Weight-reducing yoga is nine types
Brief content:9 classical movements of yoga, practise on the floor at home at ordinary times, can help you to dispel the pressure, keep a calm heart, makes you more flexible, balance is better, it is the secret weapon keeping reducing weight too.
1,Trigonometry type method:
*Begin from the posture of the mountain, the right foot steps two feet backward; Turning right becomes 90 degrees outside the foot and leg, left foot is forward.
*Regard leg as the centre of a circle, the buttock rotates forward. Right heel and left foot are carried into a straight line.
*The arm is raised, the palm is downward. Make leg stretch ,Truck and arm are elongated.
*Inhale. Another hand is put on the shin bone, foot joint or floor. Adhere to left arm and right arm on a straight line.
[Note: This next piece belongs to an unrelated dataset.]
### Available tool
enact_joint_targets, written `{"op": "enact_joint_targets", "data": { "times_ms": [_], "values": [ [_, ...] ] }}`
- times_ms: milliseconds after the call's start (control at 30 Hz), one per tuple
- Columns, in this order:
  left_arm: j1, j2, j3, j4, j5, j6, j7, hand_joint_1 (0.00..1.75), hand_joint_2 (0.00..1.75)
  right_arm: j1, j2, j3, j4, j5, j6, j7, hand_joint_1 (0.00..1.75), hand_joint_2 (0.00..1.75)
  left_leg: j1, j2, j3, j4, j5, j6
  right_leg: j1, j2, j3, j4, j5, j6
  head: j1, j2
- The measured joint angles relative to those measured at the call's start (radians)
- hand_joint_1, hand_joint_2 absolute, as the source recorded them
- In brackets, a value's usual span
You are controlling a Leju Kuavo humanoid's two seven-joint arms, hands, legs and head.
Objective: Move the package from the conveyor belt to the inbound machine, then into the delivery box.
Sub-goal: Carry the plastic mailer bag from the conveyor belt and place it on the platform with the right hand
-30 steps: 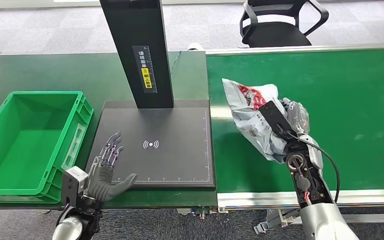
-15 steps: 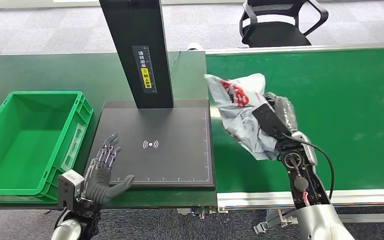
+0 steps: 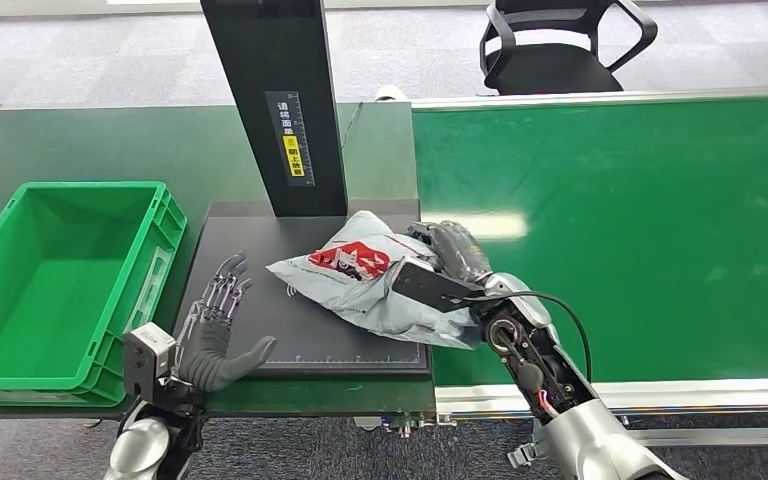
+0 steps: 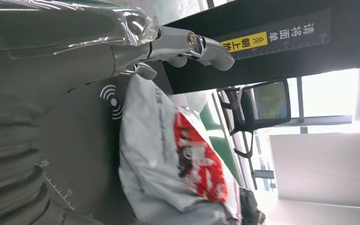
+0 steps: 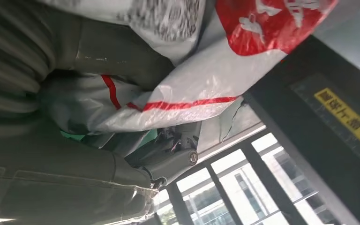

*Resume and look up. Keep 5 times breathing time. Resume normal position, and then begin the other side.
Efficiency:
Tight real side waist, reduce the fat of waist, stretch and draw the shank ligament, beautify the curve of shank, promote the facial blood circulation, prevent dermatosis.
2,The back method of type front the heroic ox:
*The Buddha's warrior attendant is seated, change and breathe. (The Buddha's warrior attendant sits down: The posture of squating, two knees come together, the buttock sits on the heel) *Inhale, stretch on the right arm, song elbow, exhale, the left hand pulls the right elbow, try hard to let the right hand lower between two pieces of shoulder blade.
*The left arm gets up to the back song, the dual tactics finger is knocked.
*Straight and upright back, sight looks straight ahead, keep for 20 seconds, breathe naturally.
*Left and right sides are done for 3 times respectively. Loose one's grip and get rid of moving. Change for another and do again and again.
Efficiency:
Beautify curve of both arms, assist treating function. Flexible pairs of knee, hip joint, improve arthritis, pain symptom. The serious knee rheumatism, arthritis person avoid.
3, cobra method:
*Prostrate, two legs are stretched, the nose suffers the ground, both hands are put under both shoulders, the finger is separated, the left and right middle finger is parallel.
*Both legs should stick to together (can be separated both legs under situation with disease of back) closely .
*Tighten up a pair of knees and buttock muscles in practising entirely, there is breath that is controlled, breathe long time.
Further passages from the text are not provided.